Donc, et après cinquante années d’une carrière bien remplie, celui-ci sent progressivement la fin venir. Il prépare une sortie digne de ce nom. Il souhaite rappeler à ses cadets ses états de service. Et qu’Accept, le groupe, c’est lui et personne d’autre. Pour ce faire, le sosie Germain de Dominique Pinon tourne à travers le Monde sous son nom de famille (pas celui d’U.D.O., son combo éponyme) depuis deux ans. Et sort ce mois-ci un double Live enregistré le 9 décembre 2016 à la Hala Vodova de Brno en République Tchèque durant la tournée « Back to the Roots ». Comme son titre l’indique « LIVE – Back to the Roots – Accepted ! » est la capture parfaite de cette tournée, dont la Setlist puise dans les racines musicales du gueulard. Et pour la totalité dans le répertoire d’Accept, son grand’ œuvre de 1968 à 1997. Le format Live réussit à Udo, dont on retiendra notamment que c’est le succès inespéré de l’album « Staying a Life » qui convaincu ses anciens partenaires de ne pas le congédier il y a vingt-cinq ans, nonobstant ses problèmes de drogue et de caractère.

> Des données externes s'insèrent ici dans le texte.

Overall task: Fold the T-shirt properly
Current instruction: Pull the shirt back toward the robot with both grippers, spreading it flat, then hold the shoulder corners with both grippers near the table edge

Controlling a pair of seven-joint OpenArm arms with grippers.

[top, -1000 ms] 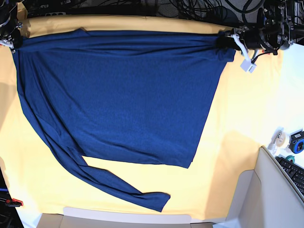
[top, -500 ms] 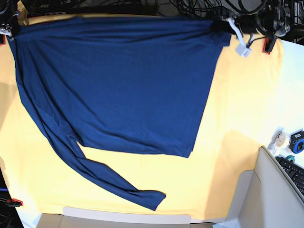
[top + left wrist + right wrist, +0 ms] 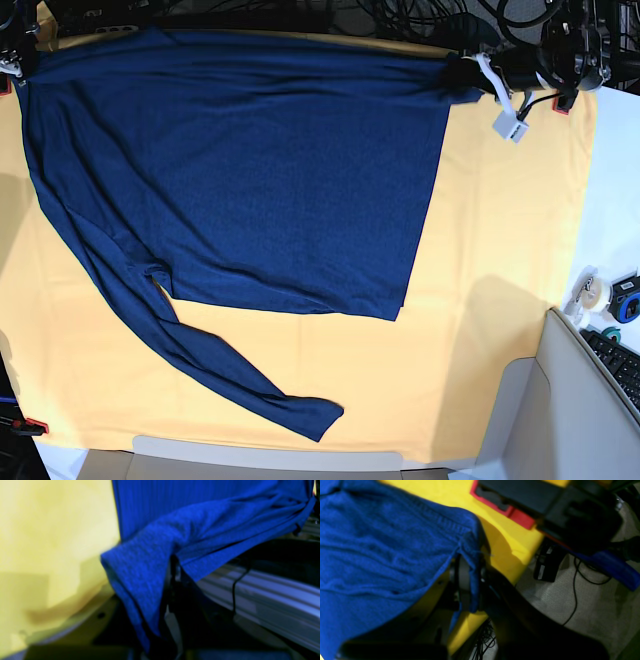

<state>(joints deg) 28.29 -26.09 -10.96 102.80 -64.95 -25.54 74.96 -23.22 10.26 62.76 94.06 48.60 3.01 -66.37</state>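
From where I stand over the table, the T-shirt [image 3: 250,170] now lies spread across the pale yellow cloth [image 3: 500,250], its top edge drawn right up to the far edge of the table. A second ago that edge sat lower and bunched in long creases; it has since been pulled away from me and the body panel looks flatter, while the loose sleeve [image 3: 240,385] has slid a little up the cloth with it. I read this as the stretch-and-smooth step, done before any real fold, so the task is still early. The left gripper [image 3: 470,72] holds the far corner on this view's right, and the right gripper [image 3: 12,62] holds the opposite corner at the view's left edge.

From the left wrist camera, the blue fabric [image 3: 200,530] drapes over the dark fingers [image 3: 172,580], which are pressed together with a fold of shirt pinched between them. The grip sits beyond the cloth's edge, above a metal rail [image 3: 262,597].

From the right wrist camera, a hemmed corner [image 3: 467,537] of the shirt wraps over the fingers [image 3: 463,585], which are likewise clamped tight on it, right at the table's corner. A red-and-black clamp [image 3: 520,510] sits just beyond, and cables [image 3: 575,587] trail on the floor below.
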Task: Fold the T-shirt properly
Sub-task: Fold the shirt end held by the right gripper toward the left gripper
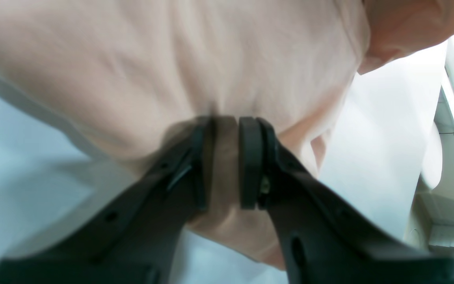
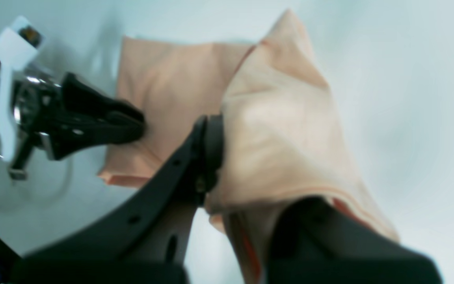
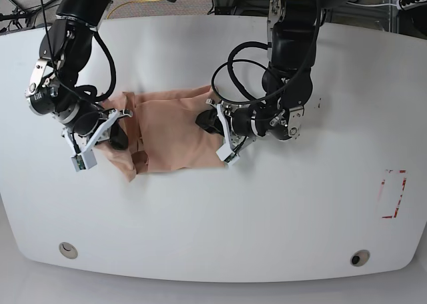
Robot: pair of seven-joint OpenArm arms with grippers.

La pochette est avenante : la bobine fermée d’Udo en gros plan sur fond noir. Le son de ce trente-et-unième disque, son premier sous son blaze Dirkschneider, est à l’avenant car authentique. La parenté de son timbre avec Brian Johnson, maintes et maintes fois rabâchée par des générations de scribouillards, peut parfois agacer (ou amuser) l’auditeur novice ; de même que l’ensemble des clichés égrenés par tout un tas d’intitulés (« Midnight Movers », « Neons Nights », « Son of a Bitch », « I’m a Rebel », etc…) ; ainsi que certains plans assénés par son guitariste (« La lettre à Elise »… WTF ?). Tant pis. On est Metal Heart ou on ne le sera jamais. La structure des morceaux est datée, un peu comme le carénage d’une BMW K100RS, mais c’est cela qui fait l’intégralité de son charme. Et l’intérêt de ce disque. D’ailleurs, les Tchèques ne boudent pas leur plaisir à l’entame des classiques « Restless and Wild » ou « Balls to the Wall », et l’on comprend précisément pourquoi l’enregistrement a été capté dans la peu blasée Europe Centrale. Nul doute qu’il s’agit ici d’un Best of parfait. Comme gribouillé plus haut, l’âme Allemande est omniprésente dans ce testament chromé. En témoigne ce touchant « Cold Winter Night », qui ne dépareillerait pas un samedi soir dans une émission de la ZDF (ou d’ARD). Coquetterie de vieux Crooner, Udo termine cette solide prestation sur « My Way », une des chansons les plus reprises au Monde. Une composition Française, en plus.